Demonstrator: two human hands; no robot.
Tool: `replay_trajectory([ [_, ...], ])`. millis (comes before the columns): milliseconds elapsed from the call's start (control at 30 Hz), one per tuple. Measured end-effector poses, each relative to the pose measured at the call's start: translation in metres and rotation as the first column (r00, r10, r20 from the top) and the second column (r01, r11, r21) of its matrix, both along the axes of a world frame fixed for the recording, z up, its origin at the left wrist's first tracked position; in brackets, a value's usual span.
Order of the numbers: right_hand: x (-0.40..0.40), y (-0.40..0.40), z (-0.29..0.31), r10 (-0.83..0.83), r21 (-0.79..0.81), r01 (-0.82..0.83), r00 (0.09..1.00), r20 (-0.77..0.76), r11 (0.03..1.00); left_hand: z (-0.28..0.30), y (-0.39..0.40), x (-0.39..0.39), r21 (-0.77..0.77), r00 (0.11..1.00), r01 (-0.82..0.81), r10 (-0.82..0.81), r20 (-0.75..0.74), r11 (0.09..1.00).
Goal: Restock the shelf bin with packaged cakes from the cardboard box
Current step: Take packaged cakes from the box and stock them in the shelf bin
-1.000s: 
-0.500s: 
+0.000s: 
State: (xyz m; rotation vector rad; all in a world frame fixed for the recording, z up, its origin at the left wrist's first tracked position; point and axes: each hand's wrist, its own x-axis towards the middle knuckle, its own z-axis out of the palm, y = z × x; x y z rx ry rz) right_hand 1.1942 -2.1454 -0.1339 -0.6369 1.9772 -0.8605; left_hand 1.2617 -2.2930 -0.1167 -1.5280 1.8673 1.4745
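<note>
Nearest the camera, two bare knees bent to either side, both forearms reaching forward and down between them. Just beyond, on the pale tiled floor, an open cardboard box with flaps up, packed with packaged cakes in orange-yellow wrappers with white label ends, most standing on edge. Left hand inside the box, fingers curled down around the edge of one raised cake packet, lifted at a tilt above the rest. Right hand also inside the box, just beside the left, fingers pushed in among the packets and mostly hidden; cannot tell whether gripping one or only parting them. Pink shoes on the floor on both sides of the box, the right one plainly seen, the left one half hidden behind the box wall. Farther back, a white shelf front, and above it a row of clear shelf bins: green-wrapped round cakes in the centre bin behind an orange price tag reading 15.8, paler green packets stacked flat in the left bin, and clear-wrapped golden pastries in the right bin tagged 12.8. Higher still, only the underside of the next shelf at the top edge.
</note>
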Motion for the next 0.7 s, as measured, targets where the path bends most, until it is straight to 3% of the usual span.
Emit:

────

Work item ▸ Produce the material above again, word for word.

Answer section ▸
Demonstrator: two human hands; no robot.
Tool: `replay_trajectory([ [_, ...], ])`. millis (comes before the columns): milliseconds elapsed from the call's start (control at 30 Hz), one per tuple. Measured end-effector poses, each relative to the pose measured at the call's start: translation in metres and rotation as the first column (r00, r10, r20 from the top) and the second column (r01, r11, r21) of its matrix, both along the axes of a world frame fixed for the recording, z up, its origin at the left wrist's first tracked position; in brackets, a value's usual span.
Order of the numbers: right_hand: x (-0.40..0.40), y (-0.40..0.40), z (-0.29..0.31), r10 (-0.83..0.83), r21 (-0.79..0.81), r01 (-0.82..0.83), r00 (0.09..1.00), r20 (-0.77..0.76), r11 (0.03..1.00); left_hand: z (-0.28..0.30), y (-0.39..0.40), x (-0.39..0.39), r21 (-0.77..0.77), r00 (0.11..1.00), r01 (-0.82..0.81), r10 (-0.82..0.81), r20 (-0.75..0.74), r11 (0.09..1.00).
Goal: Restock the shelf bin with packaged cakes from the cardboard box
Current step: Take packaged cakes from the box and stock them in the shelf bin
-1.000s: 
-0.500s: 
+0.000s: 
State: (xyz m; rotation vector rad; all in a world frame fixed for the recording, z up, its origin at the left wrist's first tracked position; point and axes: each hand's wrist, its own x-axis towards the middle knuckle, its own z-axis out of the palm, y = z × x; x y z rx ry rz) right_hand 1.1942 -2.1454 -0.1339 -0.6369 1.9772 -0.8605; left_hand 1.2617 -2.2930 -0.1167 -1.5280 1.8673 1.4745
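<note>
Nearest the camera, two bare knees bent to either side, both forearms reaching forward and down between them. Just beyond, on the pale tiled floor, an open cardboard box with flaps up, packed with packaged cakes in orange-yellow wrappers with white label ends, most standing on edge. Left hand inside the box, fingers curled down around the edge of one raised cake packet, lifted at a tilt above the rest. Right hand also inside the box, just beside the left, fingers pushed in among the packets and mostly hidden; cannot tell whether gripping one or only parting them. Pink shoes on the floor on both sides of the box, the right one plainly seen, the left one half hidden behind the box wall. Farther back, a white shelf front, and above it a row of clear shelf bins: green-wrapped round cakes in the centre bin behind an orange price tag reading 15.8, paler green packets stacked flat in the left bin, and clear-wrapped golden pastries in the right bin tagged 12.8. Higher still, only the underside of the next shelf at the top edge.
</note>
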Motion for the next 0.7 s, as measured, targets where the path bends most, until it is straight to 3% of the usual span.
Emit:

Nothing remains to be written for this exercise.